● Try it
Return all the lines below in which the string "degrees" appears.

Records from a collection

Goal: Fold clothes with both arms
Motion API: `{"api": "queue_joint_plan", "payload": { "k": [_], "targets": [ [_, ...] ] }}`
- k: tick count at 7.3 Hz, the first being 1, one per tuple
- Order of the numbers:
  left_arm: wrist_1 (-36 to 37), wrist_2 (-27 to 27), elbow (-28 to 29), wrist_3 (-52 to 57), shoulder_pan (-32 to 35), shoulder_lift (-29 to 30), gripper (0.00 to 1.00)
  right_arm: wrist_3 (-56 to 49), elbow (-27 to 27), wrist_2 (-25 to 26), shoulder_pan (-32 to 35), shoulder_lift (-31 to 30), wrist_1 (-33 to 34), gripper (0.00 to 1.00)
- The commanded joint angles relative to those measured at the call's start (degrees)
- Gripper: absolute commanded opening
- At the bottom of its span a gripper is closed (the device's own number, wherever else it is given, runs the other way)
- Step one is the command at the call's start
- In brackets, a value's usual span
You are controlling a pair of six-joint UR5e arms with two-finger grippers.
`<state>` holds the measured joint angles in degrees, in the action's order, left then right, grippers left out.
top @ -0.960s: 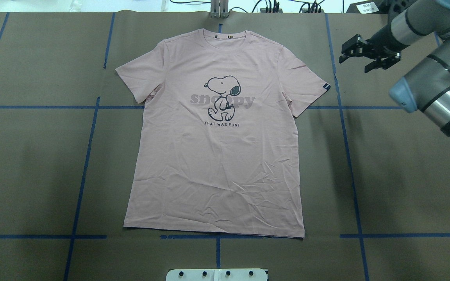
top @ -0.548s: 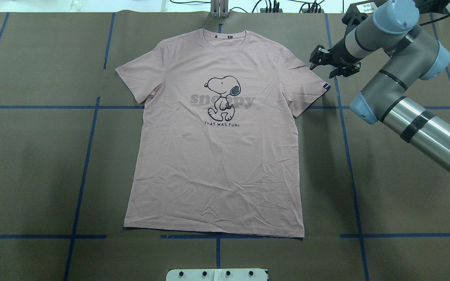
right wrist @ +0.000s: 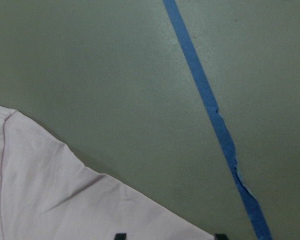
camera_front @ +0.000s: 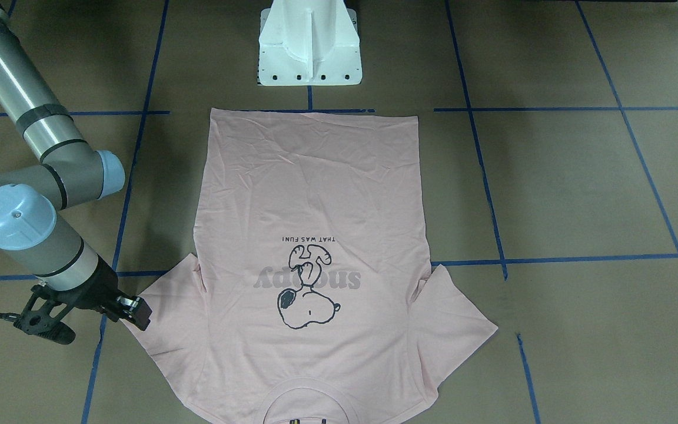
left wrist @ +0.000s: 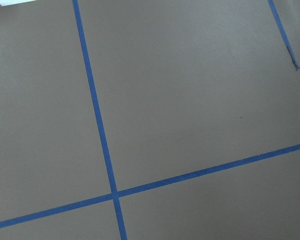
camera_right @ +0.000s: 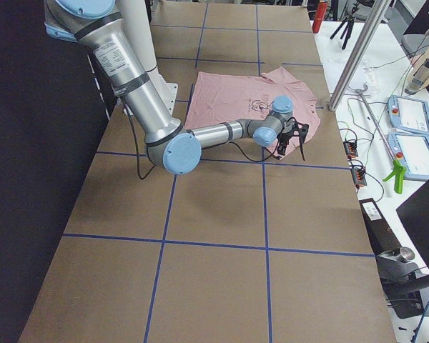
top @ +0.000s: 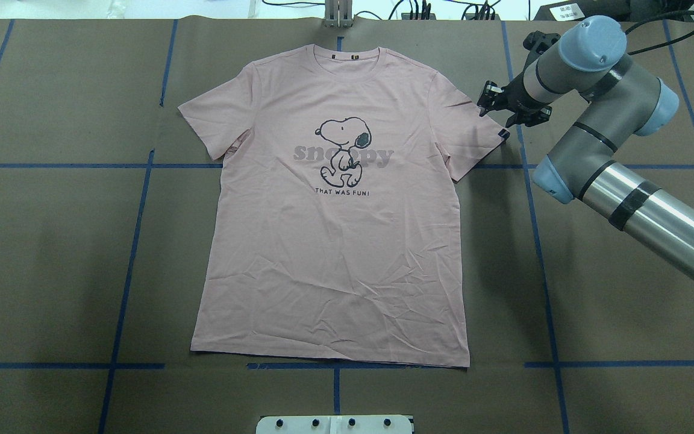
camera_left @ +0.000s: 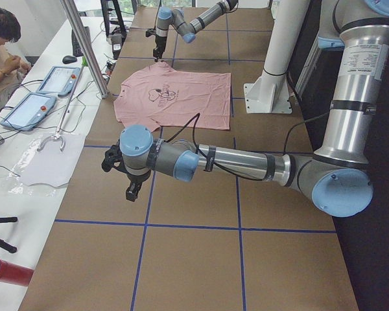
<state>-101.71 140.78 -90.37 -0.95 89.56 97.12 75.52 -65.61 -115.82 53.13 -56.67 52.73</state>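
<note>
The pale pink T-shirt (top: pixel 335 241) lies flat and face up on the brown table, collar away from the robot base; it also shows in the front view (camera_front: pixel 309 194). My right gripper (top: pixel 503 117) hangs over the end of the shirt's right-side sleeve, near the small black tag (top: pixel 505 134). In the right wrist view the two fingertips (right wrist: pixel 120 236) stand apart, open, with the sleeve edge (right wrist: pixel 50 195) between them. My left gripper (camera_left: pixel 126 175) shows only in the exterior left view, over bare table far from the shirt; I cannot tell if it is open or shut.
Blue tape lines (top: pixel 540 241) form a grid on the brown table cover. The white pedestal base (camera_front: pixel 309 53) stands at the shirt's hem side. A metal post (top: pixel 338 15) stands beyond the collar. An operator's bench with tablets (camera_left: pixel 39 97) runs along the far edge.
My right arm has swung left from the table's right side to the sleeve end and come down over it. The shirt has not moved.
</note>
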Motion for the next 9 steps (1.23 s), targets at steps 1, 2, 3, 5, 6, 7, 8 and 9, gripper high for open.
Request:
{"api": "queue_joint_plan", "payload": {
  "k": [1, 2, 3, 5, 6, 7, 8, 9],
  "targets": [
    [-0.2, 0.8, -0.1, -1.9, -0.1, 0.1, 1.00, 0.2, -0.3, -0.1, 0.0, -1.2, 0.1, 0.66],
    [-0.2, 0.9, -0.2, -2.0, 0.0, 0.1, 1.00, 0.2, -0.2, 0.0, 0.0, -1.6, 0.1, 0.66],
    [-0.2, 0.9, -0.2, -2.0, 0.0, 0.1, 1.00, 0.2, -0.2, 0.1, -0.2, -2.3, 0.1, 0.60],
    [-0.2, 1.0, -0.2, -2.0, -0.1, 0.1, 1.00, 0.2, -0.1, 0.1, -0.2, -2.3, 0.1, 0.27],
    [-0.2, 1.0, -0.2, -2.0, 0.0, 0.0, 1.00, 0.2, -0.1, 0.0, -0.2, -2.3, 0.1, 0.00],
    [-0.2, 1.0, -0.1, -2.0, 0.0, 0.1, 1.00, 0.3, 0.0, 0.1, -0.4, -2.0, 0.1, 0.00],
    [-0.2, 1.0, -0.1, -2.0, 0.0, 0.0, 1.00, 0.3, 0.0, 0.1, -0.4, -1.7, 0.2, 0.00],
    [-0.2, 1.0, -0.1, -2.0, 0.0, 0.0, 1.00, 1.0, 0.0, 0.1, -0.5, -1.0, 1.0, 0.00]
  ]
}}
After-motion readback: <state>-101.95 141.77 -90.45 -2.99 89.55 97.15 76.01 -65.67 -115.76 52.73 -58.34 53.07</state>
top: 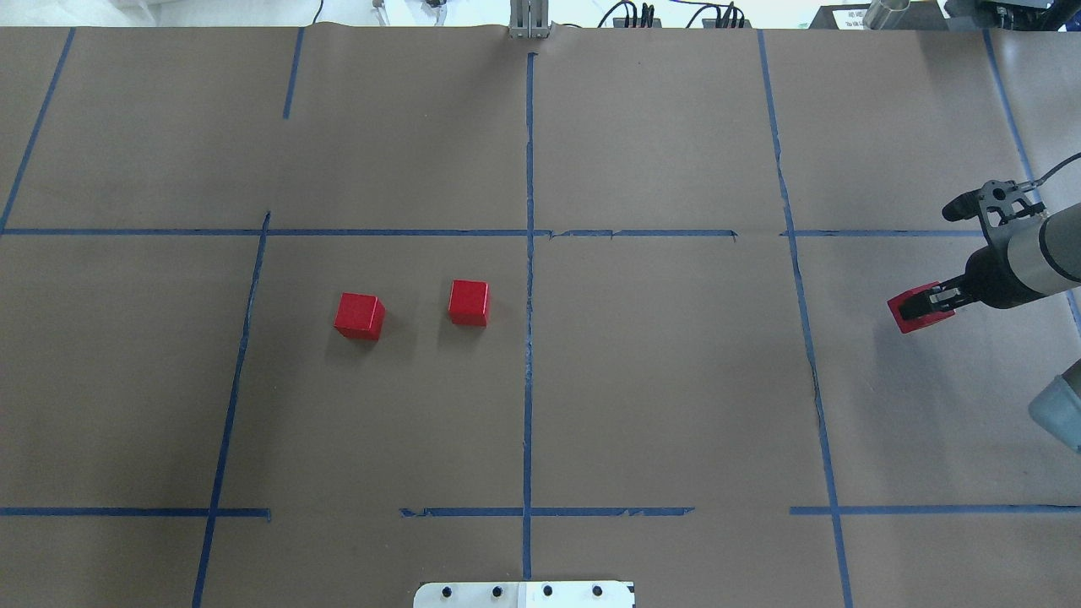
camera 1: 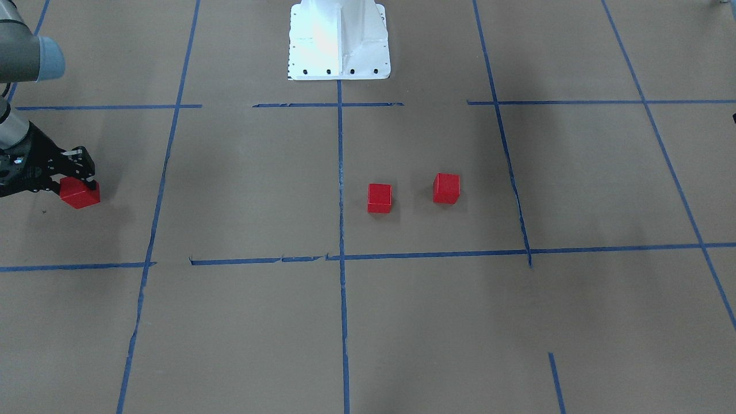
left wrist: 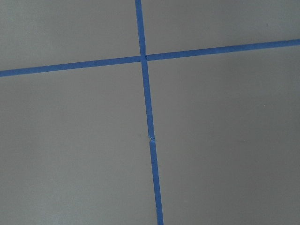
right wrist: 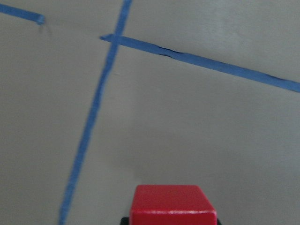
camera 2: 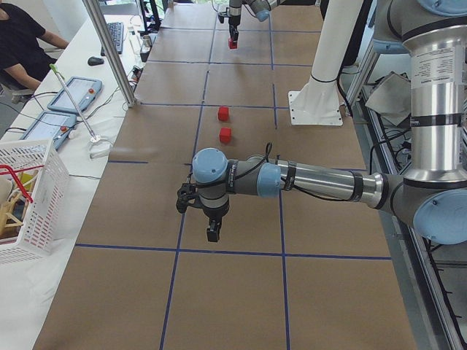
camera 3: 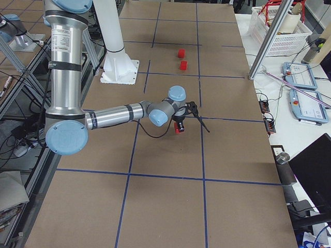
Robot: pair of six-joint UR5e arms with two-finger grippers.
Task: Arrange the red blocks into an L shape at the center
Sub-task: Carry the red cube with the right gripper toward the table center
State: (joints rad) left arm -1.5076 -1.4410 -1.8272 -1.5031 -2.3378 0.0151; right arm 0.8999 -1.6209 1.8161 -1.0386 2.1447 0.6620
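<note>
Two red blocks point(top: 359, 316) point(top: 469, 302) lie on the brown surface left of the middle blue tape line, a small gap between them; the front-facing view shows them too point(camera 1: 446, 188) point(camera 1: 379, 198). The center point(top: 540, 247) is by the crossing of the middle line and a short horizontal tape segment, and nothing lies on it. My right gripper point(top: 925, 306) is far right, shut on the third red block point(top: 912, 312), low over the surface. It also shows in the front-facing view point(camera 1: 77, 187) and the block fills the bottom of the right wrist view point(right wrist: 172, 204). My left gripper point(camera 2: 212, 233) shows only in the exterior left view, over bare surface; I cannot tell its state.
The white robot base point(camera 1: 339, 40) stands at the table's robot side. A metal post point(camera 2: 109, 51), tablets and a white basket point(camera 2: 29, 197) line the operators' side, where a person point(camera 2: 22, 44) sits. The left wrist view shows only a tape crossing point(left wrist: 143, 58).
</note>
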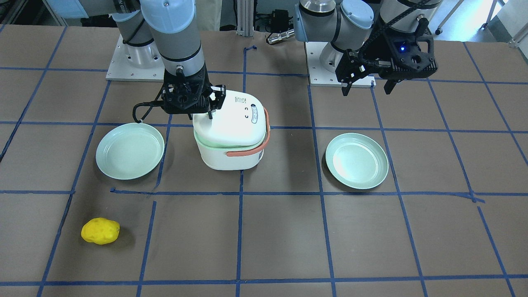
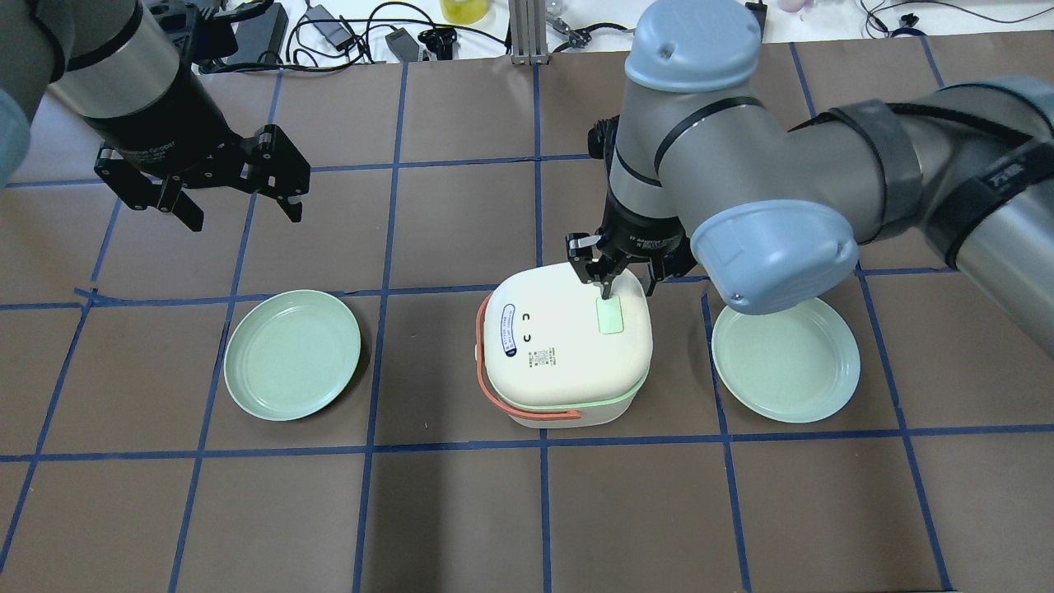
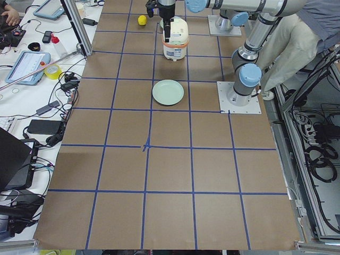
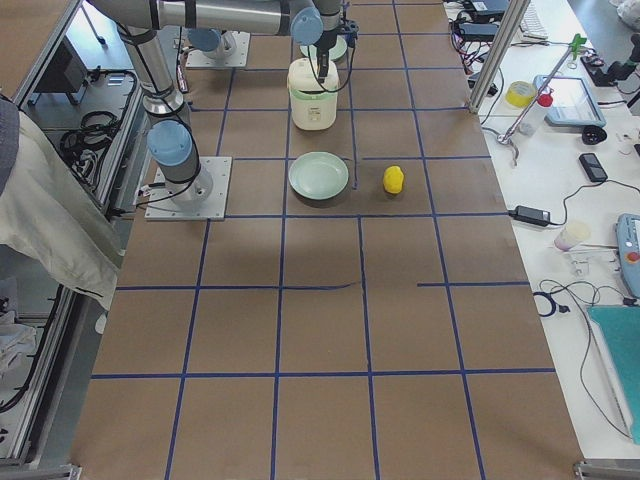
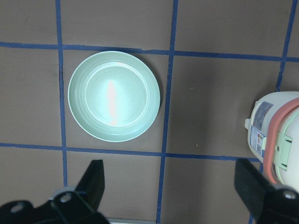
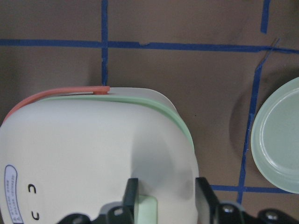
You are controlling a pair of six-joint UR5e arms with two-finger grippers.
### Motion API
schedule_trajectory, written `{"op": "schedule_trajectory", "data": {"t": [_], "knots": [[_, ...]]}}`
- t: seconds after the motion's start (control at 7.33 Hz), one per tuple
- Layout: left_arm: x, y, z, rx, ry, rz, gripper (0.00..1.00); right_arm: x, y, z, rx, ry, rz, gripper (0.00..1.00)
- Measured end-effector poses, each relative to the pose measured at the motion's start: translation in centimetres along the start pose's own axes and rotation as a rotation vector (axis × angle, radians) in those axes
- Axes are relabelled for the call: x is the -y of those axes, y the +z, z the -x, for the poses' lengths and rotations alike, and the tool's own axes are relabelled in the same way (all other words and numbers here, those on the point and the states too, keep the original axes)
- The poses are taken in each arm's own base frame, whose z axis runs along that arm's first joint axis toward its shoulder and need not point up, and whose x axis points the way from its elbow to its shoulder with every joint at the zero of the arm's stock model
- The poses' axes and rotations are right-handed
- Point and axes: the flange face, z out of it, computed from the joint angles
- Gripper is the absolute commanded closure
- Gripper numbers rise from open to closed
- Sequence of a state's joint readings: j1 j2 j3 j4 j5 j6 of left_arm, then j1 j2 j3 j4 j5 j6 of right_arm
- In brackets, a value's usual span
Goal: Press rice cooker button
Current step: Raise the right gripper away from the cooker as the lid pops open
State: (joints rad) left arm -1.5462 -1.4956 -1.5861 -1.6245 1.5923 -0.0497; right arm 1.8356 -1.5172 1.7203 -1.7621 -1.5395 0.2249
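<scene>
Your rice cooker (image 2: pixel 560 354), a glossy white rounded box with a coral strap handle, sits mid-bench, nearer the robot's edge. The right gripper (image 2: pixel 627 288) stands over its lid with fingers narrowly parted, clasping nothing, one tip at the flat, mint, rectangular button (image 2: pixel 610 317). The left gripper (image 2: pixel 247 218) hangs spread wide and empty near a smooth round mint plate (image 2: pixel 292 354).

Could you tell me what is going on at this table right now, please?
The right pincer sits on the lid of the white rice cooker, fingers a little apart, at its pale green button; whether it is pressing is unclear. The left pincer hangs open above the table, holding nothing. A green plate lies on one side of the cooker and a second plate on the other, both bare. A yellow lump lies apart.
</scene>
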Motion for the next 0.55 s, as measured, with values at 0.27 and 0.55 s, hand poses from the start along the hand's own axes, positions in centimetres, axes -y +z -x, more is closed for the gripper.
{"op": "schedule_trajectory", "data": {"t": [0.27, 0.55], "knots": [[0.0, 0.0, 0.0, 0.0, 0.0, 0.0, 0.0, 2.8, -5.9, -2.8, -0.001, 0.062, -0.07, 0.0], [0.0, 0.0, 0.0, 0.0, 0.0, 0.0, 0.0, 5.5, -11.9, -8.4, 0.012, 0.176, -0.119, 0.0]]}}
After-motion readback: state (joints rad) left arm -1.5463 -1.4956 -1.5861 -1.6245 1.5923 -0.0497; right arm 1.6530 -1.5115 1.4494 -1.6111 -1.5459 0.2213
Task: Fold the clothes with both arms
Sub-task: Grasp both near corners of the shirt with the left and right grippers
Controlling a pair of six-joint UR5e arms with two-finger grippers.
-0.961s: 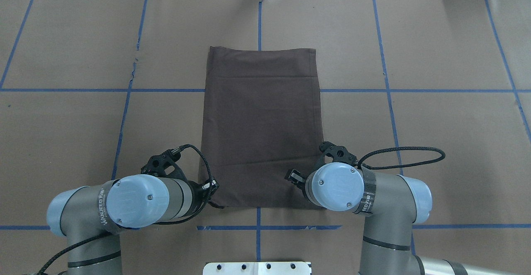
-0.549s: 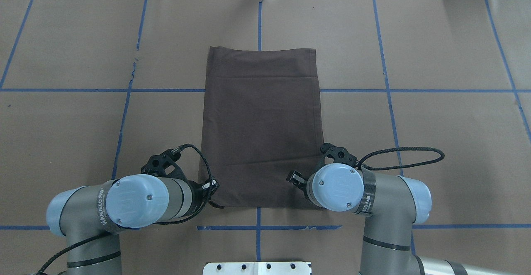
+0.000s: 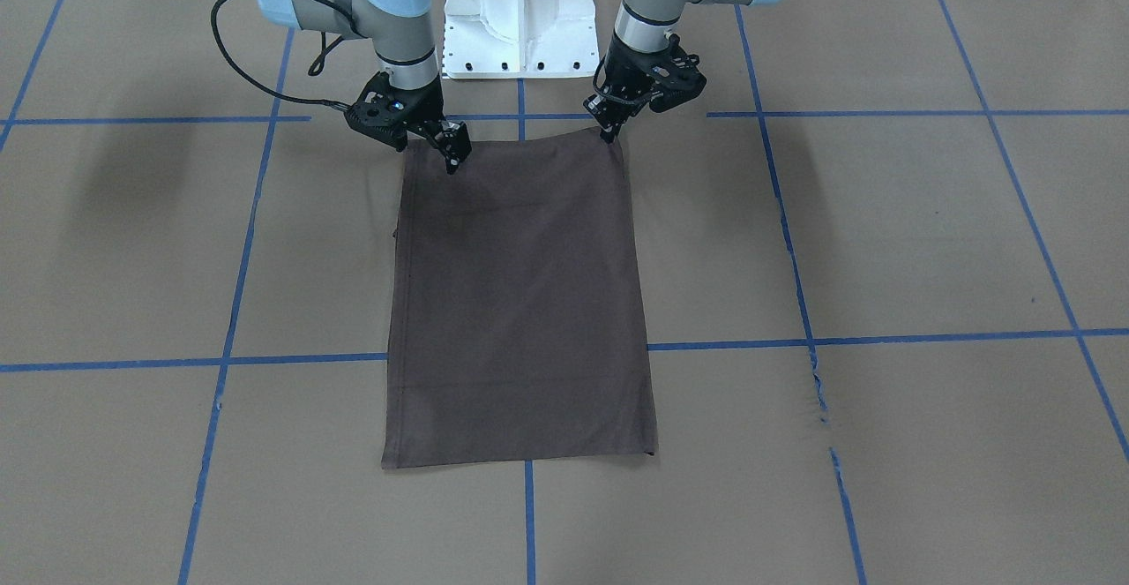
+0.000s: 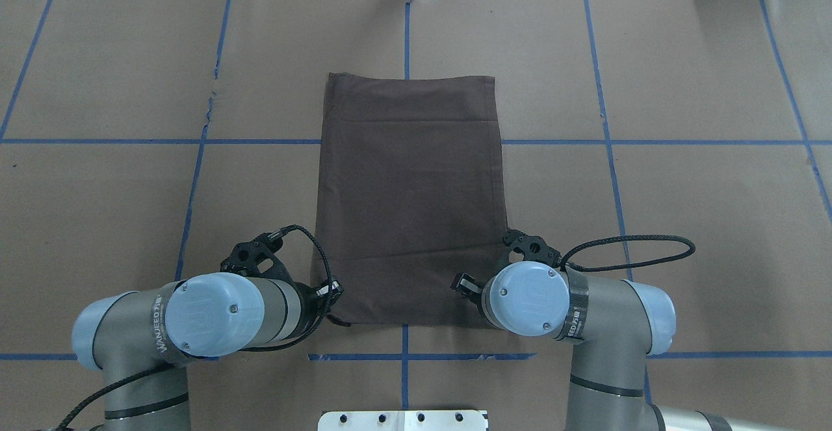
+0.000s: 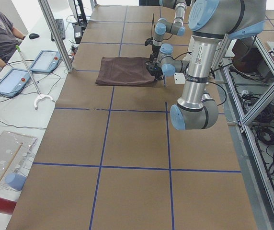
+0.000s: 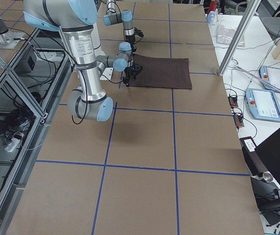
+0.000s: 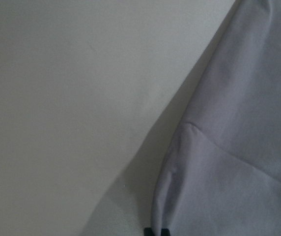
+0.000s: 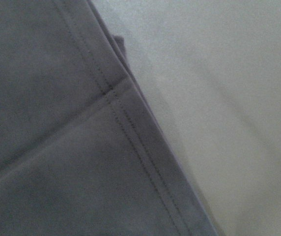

● Output
- The commanded joint angles relative to those measured at the call's start (degrees)
`<state>` holds the measured joint angles in degrees, in the action's order, left then right, grippers left out.

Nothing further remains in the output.